## Exercise details
Pull out every line below holding the word "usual".

## Exercise data
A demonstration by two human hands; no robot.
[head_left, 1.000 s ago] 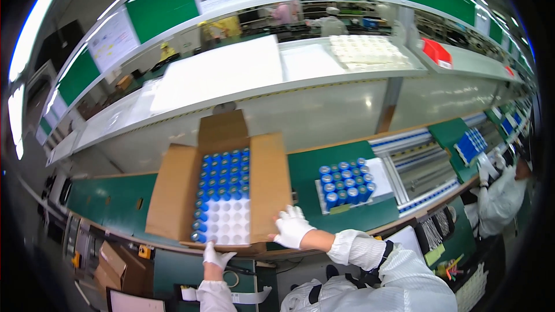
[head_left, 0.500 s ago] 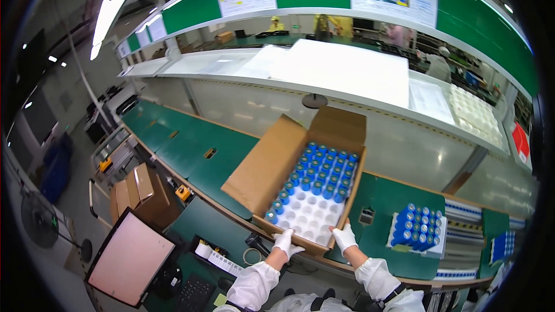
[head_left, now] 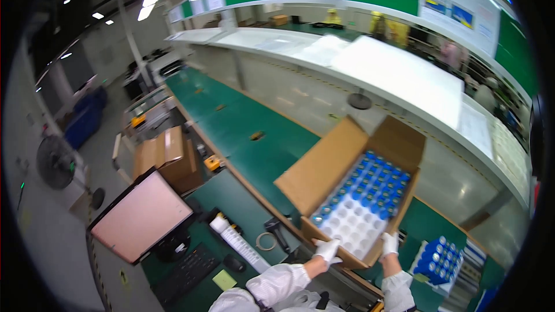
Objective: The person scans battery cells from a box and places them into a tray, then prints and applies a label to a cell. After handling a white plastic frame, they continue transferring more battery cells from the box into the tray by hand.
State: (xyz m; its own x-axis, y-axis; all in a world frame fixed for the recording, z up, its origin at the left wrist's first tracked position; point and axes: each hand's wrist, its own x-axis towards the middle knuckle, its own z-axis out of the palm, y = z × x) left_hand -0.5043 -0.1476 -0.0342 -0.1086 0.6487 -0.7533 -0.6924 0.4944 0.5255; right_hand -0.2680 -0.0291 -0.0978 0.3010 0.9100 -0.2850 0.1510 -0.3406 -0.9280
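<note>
An open cardboard box [head_left: 322, 162] sits on the green bench, its flaps folded out. Inside is a white tray [head_left: 355, 230] with round holes. Blue cylindrical cells [head_left: 376, 180] fill the far part of the tray and run down its left side; the holes nearest me hold none. My left hand [head_left: 328, 252], in a white glove, grips the near wall of the box. At the box's near right corner my right hand [head_left: 390, 245], gloved too, has hold of the side. Its fingers are partly hidden behind the cardboard.
A block of upright blue cells [head_left: 438, 261] stands to the right, beside a metal track [head_left: 467, 271]. On the left are a monitor [head_left: 141, 216], a keyboard [head_left: 186, 271], a mouse [head_left: 234, 263], a handheld scanner [head_left: 276, 234] and a tape roll [head_left: 266, 241]. A white shelf [head_left: 399, 69] runs above the bench.
My view has swung left, so the bench, box and hands appear farther right in the picture. Both hands keep their hold on the box, which has not clearly moved on the bench.
</note>
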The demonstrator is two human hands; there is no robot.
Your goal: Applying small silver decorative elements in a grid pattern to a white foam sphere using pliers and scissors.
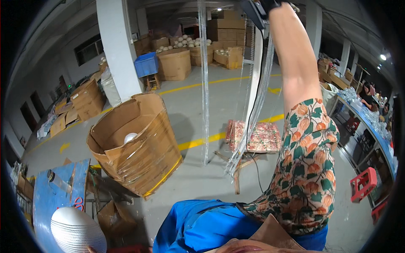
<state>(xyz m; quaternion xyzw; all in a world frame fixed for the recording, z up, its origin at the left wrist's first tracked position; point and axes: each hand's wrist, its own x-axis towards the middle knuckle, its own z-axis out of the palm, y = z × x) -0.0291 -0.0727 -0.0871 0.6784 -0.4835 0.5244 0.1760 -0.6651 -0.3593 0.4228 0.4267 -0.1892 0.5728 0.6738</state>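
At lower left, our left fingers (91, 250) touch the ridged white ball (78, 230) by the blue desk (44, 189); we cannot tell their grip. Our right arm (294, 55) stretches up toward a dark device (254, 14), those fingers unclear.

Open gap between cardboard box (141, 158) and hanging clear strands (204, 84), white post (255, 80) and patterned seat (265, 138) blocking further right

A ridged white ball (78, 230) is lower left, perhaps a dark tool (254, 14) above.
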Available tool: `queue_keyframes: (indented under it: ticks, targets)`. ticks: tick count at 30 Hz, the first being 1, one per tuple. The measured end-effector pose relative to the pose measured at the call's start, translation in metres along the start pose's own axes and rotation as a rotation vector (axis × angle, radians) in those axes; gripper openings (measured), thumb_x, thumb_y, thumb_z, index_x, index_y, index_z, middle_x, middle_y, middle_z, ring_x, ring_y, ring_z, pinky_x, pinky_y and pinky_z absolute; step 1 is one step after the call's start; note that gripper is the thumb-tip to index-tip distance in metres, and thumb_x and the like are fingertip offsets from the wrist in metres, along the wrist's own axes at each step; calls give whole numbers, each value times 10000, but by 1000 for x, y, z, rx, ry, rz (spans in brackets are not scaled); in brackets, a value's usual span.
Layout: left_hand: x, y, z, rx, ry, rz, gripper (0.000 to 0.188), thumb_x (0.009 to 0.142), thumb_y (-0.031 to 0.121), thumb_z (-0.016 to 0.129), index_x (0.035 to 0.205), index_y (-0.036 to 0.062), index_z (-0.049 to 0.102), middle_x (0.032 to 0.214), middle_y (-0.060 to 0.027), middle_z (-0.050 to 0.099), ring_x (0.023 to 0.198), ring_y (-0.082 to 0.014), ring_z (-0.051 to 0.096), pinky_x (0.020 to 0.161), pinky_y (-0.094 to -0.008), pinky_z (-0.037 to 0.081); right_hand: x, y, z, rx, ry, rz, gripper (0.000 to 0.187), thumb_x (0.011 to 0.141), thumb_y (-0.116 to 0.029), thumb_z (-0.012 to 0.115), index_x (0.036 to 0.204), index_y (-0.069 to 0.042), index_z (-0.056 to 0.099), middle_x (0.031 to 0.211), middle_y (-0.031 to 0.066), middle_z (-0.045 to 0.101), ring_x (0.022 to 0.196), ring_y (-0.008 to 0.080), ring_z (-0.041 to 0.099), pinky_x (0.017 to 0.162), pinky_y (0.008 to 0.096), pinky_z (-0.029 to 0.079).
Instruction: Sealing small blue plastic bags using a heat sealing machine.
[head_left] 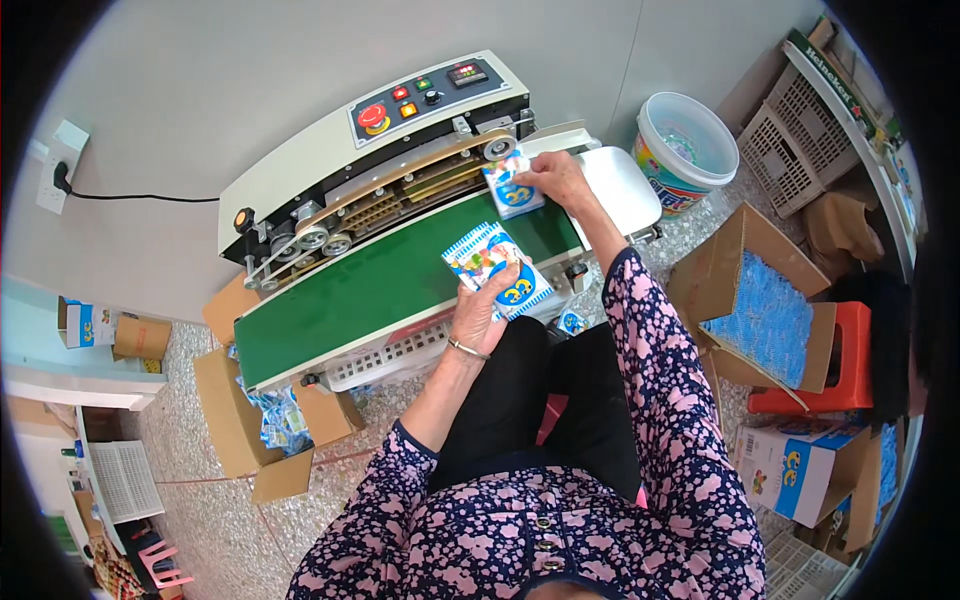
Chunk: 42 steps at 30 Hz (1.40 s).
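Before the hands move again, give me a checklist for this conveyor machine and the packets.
1. Left hand gripping a packet: ok, thumb across its front.
2. Right hand on a second packet: ok, at the right end of the green belt.
3. Second packet's top edge fed between the bands: cannot tell, too small to make out.
4. Black plug in the wall socket: ok.
5. Belt running: cannot tell from one still.
6. Open cardboard box near the belt's left end: ok, packets already inside.
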<state>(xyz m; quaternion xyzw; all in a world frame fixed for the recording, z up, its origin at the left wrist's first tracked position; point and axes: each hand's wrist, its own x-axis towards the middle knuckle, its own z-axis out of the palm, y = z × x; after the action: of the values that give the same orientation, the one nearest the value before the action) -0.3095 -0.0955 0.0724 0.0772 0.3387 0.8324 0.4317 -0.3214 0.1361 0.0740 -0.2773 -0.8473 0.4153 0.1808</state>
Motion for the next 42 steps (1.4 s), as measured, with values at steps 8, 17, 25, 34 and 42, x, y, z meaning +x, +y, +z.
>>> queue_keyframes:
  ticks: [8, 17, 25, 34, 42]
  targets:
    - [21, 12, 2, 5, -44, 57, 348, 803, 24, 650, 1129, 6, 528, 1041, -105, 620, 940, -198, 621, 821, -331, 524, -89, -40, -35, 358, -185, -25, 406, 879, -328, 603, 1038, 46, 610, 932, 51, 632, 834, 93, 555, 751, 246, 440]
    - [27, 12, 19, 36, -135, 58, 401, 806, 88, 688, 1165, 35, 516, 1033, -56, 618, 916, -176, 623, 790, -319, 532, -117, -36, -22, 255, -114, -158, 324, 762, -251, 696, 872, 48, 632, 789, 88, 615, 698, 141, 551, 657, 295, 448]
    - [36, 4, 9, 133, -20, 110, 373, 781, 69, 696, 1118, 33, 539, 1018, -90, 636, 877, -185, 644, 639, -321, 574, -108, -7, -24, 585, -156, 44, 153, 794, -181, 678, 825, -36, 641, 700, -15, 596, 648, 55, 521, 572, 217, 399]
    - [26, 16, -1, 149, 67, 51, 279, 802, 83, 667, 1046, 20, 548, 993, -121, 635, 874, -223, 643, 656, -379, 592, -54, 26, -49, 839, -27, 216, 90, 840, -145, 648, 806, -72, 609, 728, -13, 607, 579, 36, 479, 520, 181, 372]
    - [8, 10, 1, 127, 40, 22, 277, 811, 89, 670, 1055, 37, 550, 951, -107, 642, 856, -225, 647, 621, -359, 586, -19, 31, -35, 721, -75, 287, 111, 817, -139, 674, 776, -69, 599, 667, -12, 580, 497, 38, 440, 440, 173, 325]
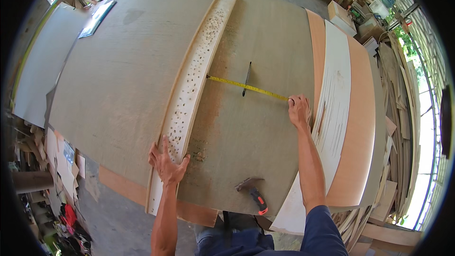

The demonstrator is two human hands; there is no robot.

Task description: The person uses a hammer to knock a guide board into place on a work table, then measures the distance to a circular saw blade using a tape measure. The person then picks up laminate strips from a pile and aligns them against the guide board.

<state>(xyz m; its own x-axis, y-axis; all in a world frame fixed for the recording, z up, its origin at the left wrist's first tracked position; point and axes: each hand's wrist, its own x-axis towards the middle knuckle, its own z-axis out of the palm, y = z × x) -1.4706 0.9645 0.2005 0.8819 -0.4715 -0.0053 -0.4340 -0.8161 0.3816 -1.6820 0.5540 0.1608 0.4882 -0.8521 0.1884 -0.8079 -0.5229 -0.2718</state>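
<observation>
A long narrow white board (196, 76) with brown-edged sides and many dark holes lies lengthwise on a large grey-brown sheet-topped table (118, 76). My left hand (168, 165) straddles its near part, thumb at the right edge, fingers curled over the left edge, index finger stretched along the top. From the board's right edge a yellow measuring tape (256, 88) runs out to the right. My right hand (299, 110) is closed on the tape measure at that end; its case is hidden by the fingers. Beneath the blade lies a thin dark pen-like tool (247, 79).
A claw hammer (253, 194) with a black-and-red handle lies at the near edge. White (336, 80) and orange-tan sheets (355, 128) overlap at the right. A glossy flat panel (97, 19) rests at the far left. Wood offcuts (398, 95) are stacked beyond the right side.
</observation>
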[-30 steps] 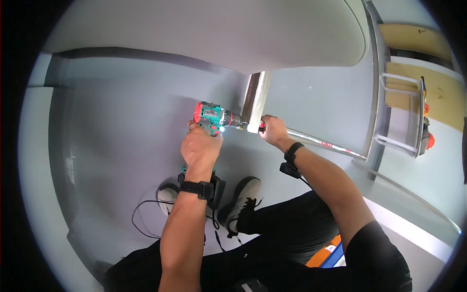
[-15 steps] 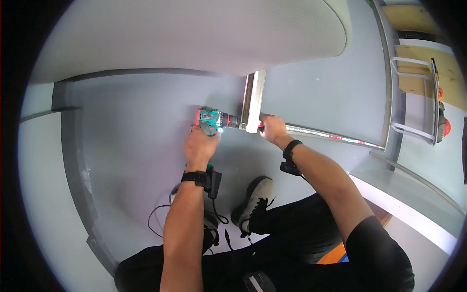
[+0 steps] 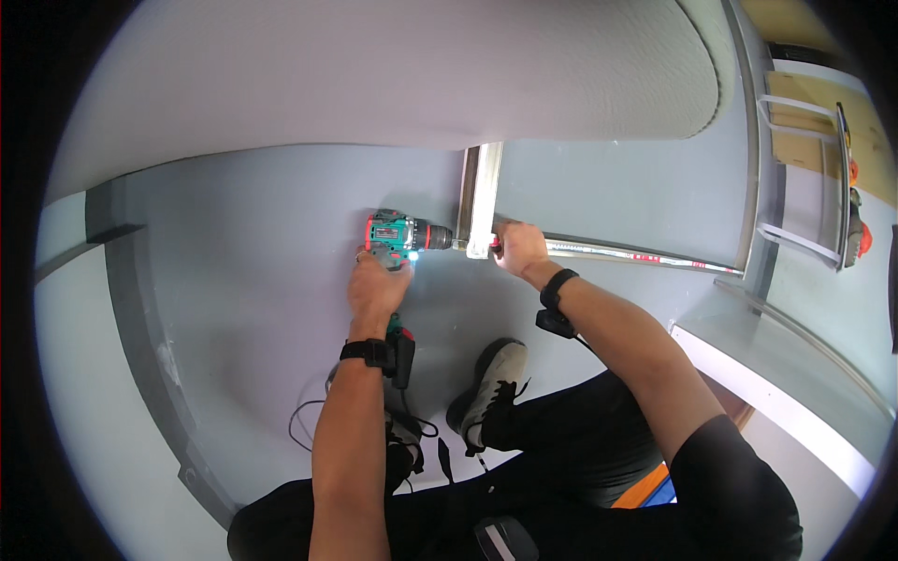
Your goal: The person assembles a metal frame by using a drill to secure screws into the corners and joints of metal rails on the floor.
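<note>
Crosswise, green-and-red cordless drill (image 3: pixel 388 231) pointed rightward at near end of long silvery metal bar (image 3: pixel 487 192); left hand (image 3: pixel 377 284) wrapped drill's handle; right hand (image 3: pixel 520 249), nearer bar, curled, hold hidden.

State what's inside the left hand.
The left hand is closed around a green and red drill, whose body and dark chuck show beyond the fist. The part inside the fingers and palm is covered, so it can't be seen.

Grey floor (image 3: pixel 253 271), white panel (image 3: pixel 79 346) at far left, white-railed rack (image 3: pixel 800 243) at right.
</note>
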`<state>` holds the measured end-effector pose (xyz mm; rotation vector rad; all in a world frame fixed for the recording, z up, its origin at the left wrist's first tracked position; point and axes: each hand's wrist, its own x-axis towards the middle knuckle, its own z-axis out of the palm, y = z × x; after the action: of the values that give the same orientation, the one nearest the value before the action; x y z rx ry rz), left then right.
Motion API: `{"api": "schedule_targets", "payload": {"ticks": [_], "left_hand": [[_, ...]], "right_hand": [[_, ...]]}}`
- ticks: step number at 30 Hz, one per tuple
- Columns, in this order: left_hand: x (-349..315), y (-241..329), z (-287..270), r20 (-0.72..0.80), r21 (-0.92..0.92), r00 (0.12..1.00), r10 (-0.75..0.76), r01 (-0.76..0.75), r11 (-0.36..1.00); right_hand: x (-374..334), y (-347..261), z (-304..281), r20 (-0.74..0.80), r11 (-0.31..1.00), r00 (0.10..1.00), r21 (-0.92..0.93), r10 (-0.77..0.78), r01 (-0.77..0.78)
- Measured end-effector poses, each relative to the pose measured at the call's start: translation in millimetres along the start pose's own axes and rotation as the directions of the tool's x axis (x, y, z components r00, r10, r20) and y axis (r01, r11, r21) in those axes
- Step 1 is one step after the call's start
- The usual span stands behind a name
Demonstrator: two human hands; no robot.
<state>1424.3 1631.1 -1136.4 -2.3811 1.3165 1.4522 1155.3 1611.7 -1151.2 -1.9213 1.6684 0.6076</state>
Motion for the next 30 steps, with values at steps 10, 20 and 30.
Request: {"api": "schedule_targets", "payload": {"ticks": [10,20,30], "left_hand": [[2.3,-4.0,3.1,-0.041,0.048,0.999,0.031,-0.029,0.998],[4.2,-6.1,-0.1,-0.046,0.015,0.999,0.030,-0.029,0.999],[-0.7,-15.1,-15.1,-0.096,-0.062,0.993,-0.064,0.058,0.996]], "right_hand": [[-1.5,9.9,12.7,-0.054,1.000,0.999,-0.009,-0.010,0.010],[-7.7,11.9,4.1,-0.026,1.000,0.999,-0.007,-0.019,0.018],[-3.4,17.3,3.5,0.112,0.997,0.992,-0.059,0.054,-0.048]]}}
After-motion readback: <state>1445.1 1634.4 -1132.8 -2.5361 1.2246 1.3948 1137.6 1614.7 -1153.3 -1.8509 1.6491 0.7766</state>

## Written solution
Available tool: `queue_keyframes: (indented under it: ticks, targets)`. ticks: tick count at 30 Hz, the first being 1, one per tuple. The measured end-effector pose relative to the pose measured at the call's start, translation in metres along the start pose's own axes and rotation as a rotation vector (axis × angle, radians) in those axes; gripper openings (measured), thumb_x, thumb_y, thumb_z, index_x, index_y, index_z, middle_x, middle_y, middle_z, ring_x, ring_y, ring_z, pinky_x, pinky_y and pinky_z absolute; step 1 is one step after the call's start; note that gripper is the thumb-tip to index-tip distance in metres, and thumb_x and the like are fingertip offsets from the wrist in metres, along the wrist's own axes at each step; calls give whole numbers, each value times 10000, but by 1000 for x, y, z, rx, ry, rz (spans in brackets are not scaled); in brackets, a value's usual span.
- The usual span stands behind a name

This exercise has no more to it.